▶ [EXERCISE]
I need the lines below from the one with "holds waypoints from" down to the one with "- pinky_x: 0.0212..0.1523" reproduced exactly, both ends included, and nothing else.
*** Block opens ***
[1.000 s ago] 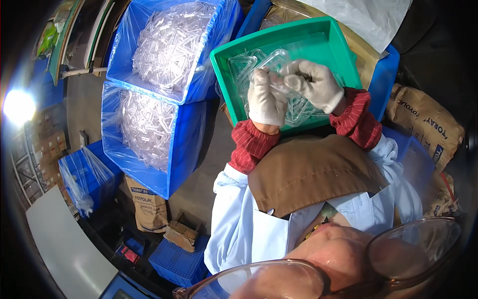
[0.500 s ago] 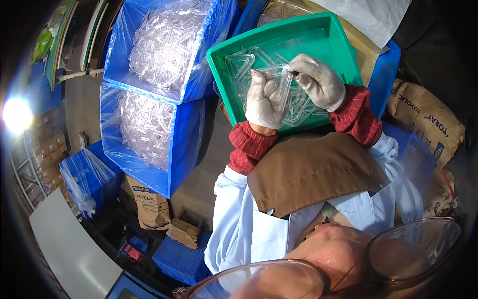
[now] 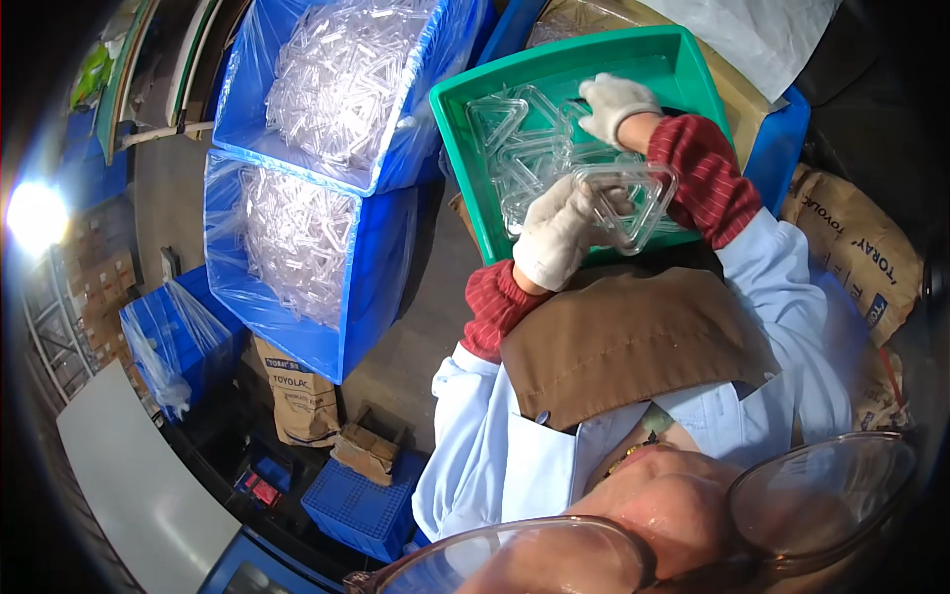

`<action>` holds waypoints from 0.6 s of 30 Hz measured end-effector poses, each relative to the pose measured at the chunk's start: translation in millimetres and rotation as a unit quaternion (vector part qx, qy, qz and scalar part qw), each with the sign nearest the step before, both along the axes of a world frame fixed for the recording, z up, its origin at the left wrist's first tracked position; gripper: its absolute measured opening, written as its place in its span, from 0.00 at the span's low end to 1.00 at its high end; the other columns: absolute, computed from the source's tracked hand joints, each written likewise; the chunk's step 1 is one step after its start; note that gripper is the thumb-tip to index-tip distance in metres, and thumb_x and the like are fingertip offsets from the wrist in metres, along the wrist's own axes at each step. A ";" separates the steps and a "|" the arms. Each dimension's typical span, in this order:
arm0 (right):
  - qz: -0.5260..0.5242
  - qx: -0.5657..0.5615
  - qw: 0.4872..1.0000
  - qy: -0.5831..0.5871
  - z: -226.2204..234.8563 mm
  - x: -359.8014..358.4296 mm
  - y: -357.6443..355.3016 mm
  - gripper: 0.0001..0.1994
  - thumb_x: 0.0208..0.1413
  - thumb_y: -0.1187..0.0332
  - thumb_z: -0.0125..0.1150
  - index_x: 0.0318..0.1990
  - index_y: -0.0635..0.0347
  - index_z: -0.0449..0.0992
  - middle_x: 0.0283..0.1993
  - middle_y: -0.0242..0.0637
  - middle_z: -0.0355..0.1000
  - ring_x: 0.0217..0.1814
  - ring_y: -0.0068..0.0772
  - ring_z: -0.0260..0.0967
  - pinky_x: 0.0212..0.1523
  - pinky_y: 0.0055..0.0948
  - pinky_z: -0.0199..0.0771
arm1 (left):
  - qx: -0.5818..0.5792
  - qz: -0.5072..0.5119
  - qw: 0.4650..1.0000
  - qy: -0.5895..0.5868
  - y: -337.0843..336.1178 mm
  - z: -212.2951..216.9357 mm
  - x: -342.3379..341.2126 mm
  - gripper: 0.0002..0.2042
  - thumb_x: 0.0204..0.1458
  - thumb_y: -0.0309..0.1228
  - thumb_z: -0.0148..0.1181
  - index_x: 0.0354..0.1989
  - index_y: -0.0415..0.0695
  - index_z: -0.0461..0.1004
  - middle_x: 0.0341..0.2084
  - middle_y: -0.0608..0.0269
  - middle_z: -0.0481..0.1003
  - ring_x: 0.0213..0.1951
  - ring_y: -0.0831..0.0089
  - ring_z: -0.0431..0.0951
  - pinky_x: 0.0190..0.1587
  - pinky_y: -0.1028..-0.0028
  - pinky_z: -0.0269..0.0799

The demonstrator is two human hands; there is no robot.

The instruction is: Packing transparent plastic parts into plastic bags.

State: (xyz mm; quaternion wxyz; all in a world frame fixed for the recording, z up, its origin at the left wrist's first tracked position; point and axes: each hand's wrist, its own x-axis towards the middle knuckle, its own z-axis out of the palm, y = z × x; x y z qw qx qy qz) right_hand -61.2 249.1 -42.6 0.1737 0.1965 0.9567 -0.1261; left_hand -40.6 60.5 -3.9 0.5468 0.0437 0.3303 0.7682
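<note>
The clear triangle parts point(image 3: 623, 203) are stacked in a small pile, and the left hand point(image 3: 559, 233) holds that pile. The hand wears a white glove, and its fingers are curled around the near side of the pile. The pile sits just over the near edge of the green tray point(image 3: 465, 158). Half a second ago both hands were close together on the parts in the middle of the tray. Now the pile is lower and nearer the person's body.

The right hand point(image 3: 614, 102) has moved away from the left one. It now reaches to the far part of the tray, with its gloved fingers bent down onto the loose clear parts point(image 3: 520, 148) that lie there. I cannot tell if it grips one. The red sleeve point(image 3: 698, 173) of that arm crosses over the tray.

The tray rests tilted on the person's lap, above a brown apron point(image 3: 614, 342).

To the left of the tray stand two blue bins point(image 3: 366, 287), one above the other. Both are lined with clear bags and full of clear parts. A smaller blue bin point(image 3: 158, 332) with a bag stands further left. Brown paper sacks point(image 3: 851, 257) lie to the right of the person, and one more sack point(image 3: 297, 396) stands on the floor under the bins.
</note>
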 end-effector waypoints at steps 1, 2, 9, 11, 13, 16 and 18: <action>-0.015 -0.009 1.000 0.006 -4.4 -5.5 -4.7 0.15 0.45 0.62 0.55 0.38 0.61 0.75 0.39 0.46 0.73 0.43 0.47 0.71 0.41 0.38 0.71 | -0.038 0.007 0.998 0.044 -6.5 -1.9 -0.3 0.23 0.53 0.42 0.52 0.48 0.33 0.64 0.33 0.53 0.72 0.36 0.67 0.74 0.35 0.68 0.73; -0.011 -0.010 1.000 0.006 -5.5 -6.5 -4.6 0.15 0.45 0.62 0.55 0.38 0.61 0.75 0.39 0.46 0.73 0.43 0.47 0.71 0.41 0.38 0.71 | -0.075 0.013 0.993 0.087 -11.5 -3.3 0.5 0.22 0.53 0.41 0.54 0.47 0.33 0.65 0.34 0.53 0.72 0.34 0.67 0.74 0.34 0.69 0.73; -0.118 -0.353 0.915 0.154 -6.8 6.5 25.5 0.13 0.38 0.65 0.63 0.31 0.64 0.74 0.26 0.33 0.70 0.27 0.22 0.64 0.29 0.24 0.66 | -0.156 0.187 0.948 0.206 -47.0 -9.2 -10.1 0.07 0.51 0.25 0.55 0.34 0.33 0.70 0.21 0.61 0.72 0.20 0.78 0.71 0.23 0.80 0.67; -0.135 -0.384 0.900 0.156 4.8 13.6 26.5 0.13 0.39 0.66 0.63 0.32 0.64 0.74 0.26 0.32 0.70 0.27 0.22 0.64 0.29 0.24 0.66 | -0.168 0.229 0.938 0.201 -58.2 -10.7 -19.2 0.06 0.51 0.26 0.54 0.34 0.35 0.70 0.19 0.64 0.71 0.17 0.80 0.68 0.21 0.82 0.64; -0.149 -0.401 0.891 0.150 2.8 16.5 28.3 0.15 0.40 0.67 0.61 0.38 0.64 0.74 0.27 0.31 0.71 0.28 0.22 0.65 0.31 0.23 0.67 | -0.199 0.263 0.920 0.210 -65.3 -10.2 -27.4 0.06 0.53 0.28 0.53 0.33 0.37 0.70 0.17 0.67 0.69 0.15 0.83 0.65 0.18 0.84 0.61; -0.149 -0.359 0.914 0.114 -12.3 15.6 23.9 0.18 0.41 0.65 0.62 0.41 0.63 0.74 0.32 0.36 0.73 0.32 0.26 0.68 0.36 0.24 0.69 | -0.206 0.290 0.921 0.157 -73.9 -4.3 -38.7 0.07 0.54 0.30 0.53 0.32 0.38 0.70 0.15 0.69 0.69 0.14 0.84 0.64 0.16 0.85 0.58; -0.136 -0.311 0.935 0.098 -11.3 14.1 16.9 0.23 0.41 0.62 0.63 0.46 0.62 0.71 0.40 0.42 0.72 0.41 0.34 0.70 0.44 0.28 0.69 | -0.238 0.333 0.900 0.151 -84.3 -6.9 -45.7 0.08 0.54 0.32 0.51 0.32 0.39 0.70 0.17 0.68 0.69 0.13 0.84 0.63 0.16 0.85 0.57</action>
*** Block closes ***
▶ [ANSWER TO THIS PROBLEM]
`<action>` holds waypoints from 0.6 s of 30 Hz measured end-effector poses, each relative to the pose measured at the chunk's start: translation in millimetres and rotation as a unit quaternion (vector part qx, qy, qz and scalar part qw), each with the sign nearest the step before, both along the axes of a world frame fixed for the recording, z up, its origin at the left wrist's first tracked position; gripper: its absolute measured opening, written as its place in its span, from 0.00 at the span's low end to 1.00 at its high end; the other columns: absolute, computed from the source's tracked hand joints, each written likewise; the chunk's step 1 is one step after its start; note that gripper is the thumb-tip to index-tip distance in metres, and thumb_x and the like are fingertip offsets from the wrist in metres, along the wrist's own axes at each step. A ";" separates the steps and a "|" the arms. Each dimension's typical span, in this order:
arm0 (right):
  - qz: -0.5260..0.5242
  - qx: -0.5657..0.5615
  - qw: 0.4872..1.0000
  - qy: -0.5831..0.5871
  - z: -226.2204..234.8563 mm
  - x: -359.8014..358.4296 mm
  - y: -357.6443..355.3016 mm
  - gripper: 0.0001..0.1994
  - thumb_x: 0.0208..0.1413
  - thumb_y: -0.1187..0.0332
  - thumb_z: -0.0125..0.1150
  - index_x: 0.0318..0.1990
  - index_y: -0.0635..0.0347
  - index_z: -0.0449..0.0992
  - middle_x: 0.0283..0.1993
  - middle_y: -0.0242..0.0637
  - middle_z: -0.0355..0.1000
  - ring_x: 0.0217..0.1814
  - ring_y: -0.0068..0.0772
  - ring_z: -0.0260..0.0967
  - pinky_x: 0.0212..0.1523

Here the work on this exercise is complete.